Exercise: From the first line to the last, output the data exactly as it stands, minus its pictures.

Data extract:

::::

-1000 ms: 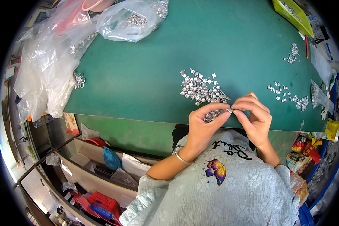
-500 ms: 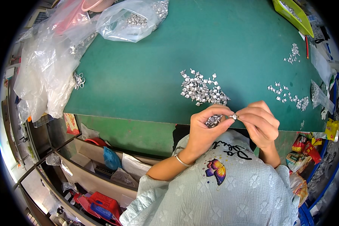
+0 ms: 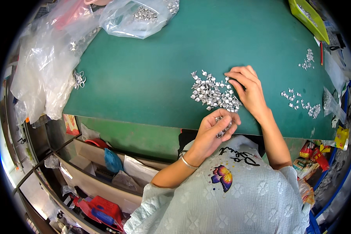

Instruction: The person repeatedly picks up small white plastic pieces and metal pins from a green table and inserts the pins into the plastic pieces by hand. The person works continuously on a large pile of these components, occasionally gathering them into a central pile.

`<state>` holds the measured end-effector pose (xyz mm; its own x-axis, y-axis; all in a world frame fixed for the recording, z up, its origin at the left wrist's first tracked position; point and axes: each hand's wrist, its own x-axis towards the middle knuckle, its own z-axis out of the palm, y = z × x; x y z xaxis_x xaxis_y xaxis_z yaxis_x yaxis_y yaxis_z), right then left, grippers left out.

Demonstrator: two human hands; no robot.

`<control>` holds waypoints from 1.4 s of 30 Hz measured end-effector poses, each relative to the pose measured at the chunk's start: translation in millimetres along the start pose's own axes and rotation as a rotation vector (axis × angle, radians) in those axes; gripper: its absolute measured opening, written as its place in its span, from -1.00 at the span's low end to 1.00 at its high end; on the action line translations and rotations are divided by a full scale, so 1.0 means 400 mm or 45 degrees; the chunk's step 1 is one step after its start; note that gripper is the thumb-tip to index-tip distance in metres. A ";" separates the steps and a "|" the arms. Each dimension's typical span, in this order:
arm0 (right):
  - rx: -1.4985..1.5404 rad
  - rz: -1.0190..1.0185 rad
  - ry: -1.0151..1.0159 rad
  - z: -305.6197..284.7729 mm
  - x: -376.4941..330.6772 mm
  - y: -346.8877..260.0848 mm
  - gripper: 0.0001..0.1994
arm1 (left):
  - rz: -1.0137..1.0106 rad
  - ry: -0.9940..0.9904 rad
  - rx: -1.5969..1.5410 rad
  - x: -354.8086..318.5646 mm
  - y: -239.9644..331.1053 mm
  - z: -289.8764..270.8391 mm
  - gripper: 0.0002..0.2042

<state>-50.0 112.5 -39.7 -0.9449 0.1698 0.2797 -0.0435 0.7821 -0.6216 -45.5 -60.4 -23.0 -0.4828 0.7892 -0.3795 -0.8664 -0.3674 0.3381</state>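
Many small metal studs (image 3: pixel 213 93) are seen in the head view, heaped on the green table (image 3: pixel 152 82) just beyond the left hand (image 3: pixel 213 126), in whose curled fingers a handful (image 3: pixel 221 135) is clasped. One stud (image 3: pixel 227 79) at the heap's far right is bracketed by thumb and fingertip of the right hand (image 3: pixel 250 87); whether it is pinched cannot be told. Smaller clusters (image 3: pixel 312 110) are spread well right of that hand. Handling is judged only partly done, most studs being left outside the grip.
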 end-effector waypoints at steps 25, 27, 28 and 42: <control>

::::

Completed task:
-1000 ms: 
-500 ms: 
+0 ms: 

Instruction: The person repeatedly picks up small white plastic pieces and metal pins from a green table and inserts the pins into the plastic pieces by hand. The person works continuously on a large pile of these components, occasionally gathering them into a central pile.

`<state>` holds the measured end-effector pose (xyz mm; its own x-axis, y-axis; all in a world frame fixed for the recording, z up, its origin at the left wrist's first tracked position; point and axes: each hand's wrist, its own x-axis towards the middle knuckle, its own z-axis out of the palm, y = z × x; x y z xaxis_x xaxis_y xaxis_z yaxis_x yaxis_y yaxis_z), right then left, grippers left out.

Demonstrator: two human hands; no robot.

`<control>` holds waypoints from 1.4 s of 30 Hz measured end-effector poses, each relative to the pose measured at the chunk's start: translation in millimetres along the start pose's own axes and rotation as a rotation vector (axis × angle, radians) in those axes; gripper: its absolute measured opening, written as its place in its span, from -1.00 at the span's low end to 1.00 at its high end; on the action line translations and rotations are divided by a full scale, so 1.0 means 400 mm or 45 degrees; the chunk's step 1 is one step after its start; note that gripper is the thumb-tip to index-tip distance in metres. A ";" separates the steps and a "|" the arms. Each dimension's typical span, in this order:
arm0 (right):
  - rx: -1.4985..1.5404 rad
  - rz: -1.0190..1.0185 rad
  - ry: -1.0151..1.0159 rad
  - z: -305.6197..284.7729 mm
  - x: -376.4941..330.6772 mm
  - y: -346.8877..260.0848 mm
  - gripper: 0.0001..0.1994
arm1 (left):
  - rz: -1.0137..1.0106 rad
  - ry: -0.9940..0.9904 rad
  - rx: -1.5969..1.5410 rad
  - x: -354.8086..318.5646 mm
  - y: -239.9644..331.1053 mm
  - z: -289.8764..270.8391 mm
  - gripper: 0.0002..0.2042

<state>-50.0 112.5 -39.7 -0.9449 0.1698 0.2797 -0.0435 0.7821 -0.6216 -45.5 -60.4 -23.0 -0.4828 0.7892 -0.3795 -0.8664 -0.3674 0.3381</state>
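Many small metal studs (image 3: pixel 213 93) are seen in the head view, heaped on the green table (image 3: pixel 152 82) just beyond the left hand (image 3: pixel 213 126), in whose curled fingers a handful (image 3: pixel 221 135) is clasped. One stud (image 3: pixel 227 79) at the heap's far right is bracketed by thumb and fingertip of the right hand (image 3: pixel 250 87); whether it is pinched cannot be told. Smaller clusters (image 3: pixel 312 110) are spread well right of that hand. Handling is judged only partly done, most studs being left outside the grip.
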 end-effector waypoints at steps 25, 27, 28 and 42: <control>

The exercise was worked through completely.